WHAT IS BEING ASKED ▸ Please reproduce the whole listing without altering anything.

STORED DATA ▸
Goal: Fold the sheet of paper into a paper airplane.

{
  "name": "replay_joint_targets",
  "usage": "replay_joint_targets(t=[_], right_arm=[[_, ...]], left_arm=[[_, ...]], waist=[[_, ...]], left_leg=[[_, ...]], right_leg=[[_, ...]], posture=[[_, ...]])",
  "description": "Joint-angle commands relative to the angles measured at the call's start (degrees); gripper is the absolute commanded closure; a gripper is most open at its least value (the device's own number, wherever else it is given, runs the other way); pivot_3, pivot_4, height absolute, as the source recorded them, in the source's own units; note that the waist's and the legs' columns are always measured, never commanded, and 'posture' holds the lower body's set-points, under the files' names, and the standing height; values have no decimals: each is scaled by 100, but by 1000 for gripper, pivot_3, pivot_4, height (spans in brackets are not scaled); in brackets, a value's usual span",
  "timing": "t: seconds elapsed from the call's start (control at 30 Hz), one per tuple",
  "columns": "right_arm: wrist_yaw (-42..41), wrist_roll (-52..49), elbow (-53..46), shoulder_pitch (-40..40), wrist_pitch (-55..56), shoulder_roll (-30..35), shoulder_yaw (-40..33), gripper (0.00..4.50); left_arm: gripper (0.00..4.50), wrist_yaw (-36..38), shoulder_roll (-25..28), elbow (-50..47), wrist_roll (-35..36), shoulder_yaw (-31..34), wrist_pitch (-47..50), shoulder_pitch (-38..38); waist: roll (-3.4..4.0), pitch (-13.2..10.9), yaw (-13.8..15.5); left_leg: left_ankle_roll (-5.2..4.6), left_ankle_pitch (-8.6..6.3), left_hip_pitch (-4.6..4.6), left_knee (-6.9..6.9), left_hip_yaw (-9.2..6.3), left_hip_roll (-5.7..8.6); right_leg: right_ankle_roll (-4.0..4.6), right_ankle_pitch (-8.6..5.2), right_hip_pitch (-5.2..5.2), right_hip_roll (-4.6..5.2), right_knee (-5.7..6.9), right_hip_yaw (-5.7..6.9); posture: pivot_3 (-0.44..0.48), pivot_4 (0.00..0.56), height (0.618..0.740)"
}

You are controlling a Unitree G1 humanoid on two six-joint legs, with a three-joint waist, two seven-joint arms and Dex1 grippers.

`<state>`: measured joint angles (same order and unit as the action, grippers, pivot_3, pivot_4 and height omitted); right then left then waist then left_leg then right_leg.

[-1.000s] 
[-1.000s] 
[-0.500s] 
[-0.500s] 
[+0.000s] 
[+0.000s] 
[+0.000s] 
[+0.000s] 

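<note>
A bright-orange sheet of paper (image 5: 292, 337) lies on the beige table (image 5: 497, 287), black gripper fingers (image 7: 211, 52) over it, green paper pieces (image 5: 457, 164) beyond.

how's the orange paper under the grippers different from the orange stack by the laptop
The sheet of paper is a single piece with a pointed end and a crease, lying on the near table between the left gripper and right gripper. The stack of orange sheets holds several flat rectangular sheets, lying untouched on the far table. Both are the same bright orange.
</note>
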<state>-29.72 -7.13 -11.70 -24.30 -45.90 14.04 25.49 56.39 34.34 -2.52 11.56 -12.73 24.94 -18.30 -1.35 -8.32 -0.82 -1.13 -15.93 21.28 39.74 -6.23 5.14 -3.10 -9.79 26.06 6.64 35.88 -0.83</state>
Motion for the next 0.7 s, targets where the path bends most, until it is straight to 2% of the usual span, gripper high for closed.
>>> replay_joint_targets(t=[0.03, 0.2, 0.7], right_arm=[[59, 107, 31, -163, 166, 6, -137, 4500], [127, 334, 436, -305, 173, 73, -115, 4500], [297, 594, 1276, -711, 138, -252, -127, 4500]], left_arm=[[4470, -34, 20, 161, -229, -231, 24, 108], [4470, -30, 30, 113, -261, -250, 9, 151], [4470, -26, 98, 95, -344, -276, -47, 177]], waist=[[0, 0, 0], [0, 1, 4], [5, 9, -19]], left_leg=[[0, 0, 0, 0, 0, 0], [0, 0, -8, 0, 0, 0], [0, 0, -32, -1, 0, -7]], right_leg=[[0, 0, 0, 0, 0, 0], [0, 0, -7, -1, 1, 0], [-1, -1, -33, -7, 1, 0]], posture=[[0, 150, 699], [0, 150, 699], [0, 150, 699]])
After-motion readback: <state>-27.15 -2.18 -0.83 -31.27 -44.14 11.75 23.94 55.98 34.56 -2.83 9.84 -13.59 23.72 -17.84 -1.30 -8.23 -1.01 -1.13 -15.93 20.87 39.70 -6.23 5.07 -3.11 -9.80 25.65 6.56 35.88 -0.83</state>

TASK OUTPUT ▸
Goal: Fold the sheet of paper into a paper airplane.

{
  "name": "replay_joint_targets",
  "usage": "replay_joint_targets(t=[_], right_arm=[[_, ...]], left_arm=[[_, ...]], waist=[[_, ...]], left_leg=[[_, ...]], right_leg=[[_, ...]], posture=[[_, ...]])",
  "description": "Joint-angle commands relative to the angles measured at the call's start (degrees); gripper is the absolute commanded closure; a gripper is most open at its least value (the device's own number, wherever else it is given, runs the other way); pivot_3, pivot_4, height absolute, as the source recorded them, in the source's own units; note that the waist's and the legs' columns are always measured, never commanded, and 'posture' holds the lower body's set-points, under the files' names, and the standing height; values have no decimals: each is scaled by 100, but by 1000 for gripper, pivot_3, pivot_4, height (spans in brackets are not scaled); in brackets, a value's usual span",
  "timing": "t: seconds elapsed from the call's start (control at 30 Hz), one per tuple",
  "columns": "right_arm: wrist_yaw (-42..41), wrist_roll (-52..49), elbow (-53..46), shoulder_pitch (-40..40), wrist_pitch (-55..56), shoulder_roll (-30..35), shoulder_yaw (-40..33), gripper (0.00..4.50); left_arm: gripper (0.00..4.50), wrist_yaw (-36..38), shoulder_roll (-25..28), elbow (-50..47), wrist_roll (-35..36), shoulder_yaw (-31..34), wrist_pitch (-47..50), shoulder_pitch (-38..38); waist: roll (-3.4..4.0), pitch (-13.2..10.9), yaw (-13.8..15.5); left_leg: left_ankle_roll (-5.2..4.6), left_ankle_pitch (-8.6..6.3), left_hip_pitch (-4.6..4.6), left_knee (-6.9..6.9), left_hip_yaw (-9.2..6.3), left_hip_roll (-5.7..8.6); right_leg: right_ankle_roll (-4.0..4.6), right_ankle_pitch (-8.6..5.2), right_hip_pitch (-5.2..5.2), right_hip_roll (-4.6..5.2), right_knee (-5.7..6.9), right_hip_yaw (-5.7..6.9); posture: pivot_3 (-0.44..0.48), pivot_4 (0.00..0.56), height (0.618..0.740)"
}

You are controlling a Unitree G1 humanoid on two six-joint legs, with a three-joint waist, two seven-joint arms and Dex1 grippers.

`<state>`: measured joint angles (same order and unit as the action, grippers, pivot_3, pivot_4 and height omitted); right then left then waist then left_leg then right_leg.

[-1.000s] 
[-1.000s] 
[-0.500s] 
[-0.500s] 
[+0.000s] 
[+0.000s] 
[+0.000s] 
[+0.000s] 

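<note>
A bright-orange sheet of paper (image 5: 292, 337) lies on the beige table (image 5: 497, 287), black gripper fingers (image 7: 211, 52) over it, green paper pieces (image 5: 457, 164) beyond.

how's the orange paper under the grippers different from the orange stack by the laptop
The sheet of paper is a single piece with a pointed end and a crease, lying on the near table between the left gripper and right gripper. The stack of orange sheets holds several flat rectangular sheets, lying untouched on the far table. Both are the same bright orange.
</note>
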<state>-29.72 -7.13 -11.70 -24.30 -45.90 14.04 25.49 56.39 34.34 -2.52 11.56 -12.73 24.94 -18.30 -1.35 -8.32 -0.82 -1.13 -15.93 21.28 39.74 -6.23 5.14 -3.10 -9.79 26.06 6.64 35.88 -0.83</state>
Motion for the next 0.7 s, targets where the path bends most, until it is straight to 2% of the usual span, gripper high for closed.
>>> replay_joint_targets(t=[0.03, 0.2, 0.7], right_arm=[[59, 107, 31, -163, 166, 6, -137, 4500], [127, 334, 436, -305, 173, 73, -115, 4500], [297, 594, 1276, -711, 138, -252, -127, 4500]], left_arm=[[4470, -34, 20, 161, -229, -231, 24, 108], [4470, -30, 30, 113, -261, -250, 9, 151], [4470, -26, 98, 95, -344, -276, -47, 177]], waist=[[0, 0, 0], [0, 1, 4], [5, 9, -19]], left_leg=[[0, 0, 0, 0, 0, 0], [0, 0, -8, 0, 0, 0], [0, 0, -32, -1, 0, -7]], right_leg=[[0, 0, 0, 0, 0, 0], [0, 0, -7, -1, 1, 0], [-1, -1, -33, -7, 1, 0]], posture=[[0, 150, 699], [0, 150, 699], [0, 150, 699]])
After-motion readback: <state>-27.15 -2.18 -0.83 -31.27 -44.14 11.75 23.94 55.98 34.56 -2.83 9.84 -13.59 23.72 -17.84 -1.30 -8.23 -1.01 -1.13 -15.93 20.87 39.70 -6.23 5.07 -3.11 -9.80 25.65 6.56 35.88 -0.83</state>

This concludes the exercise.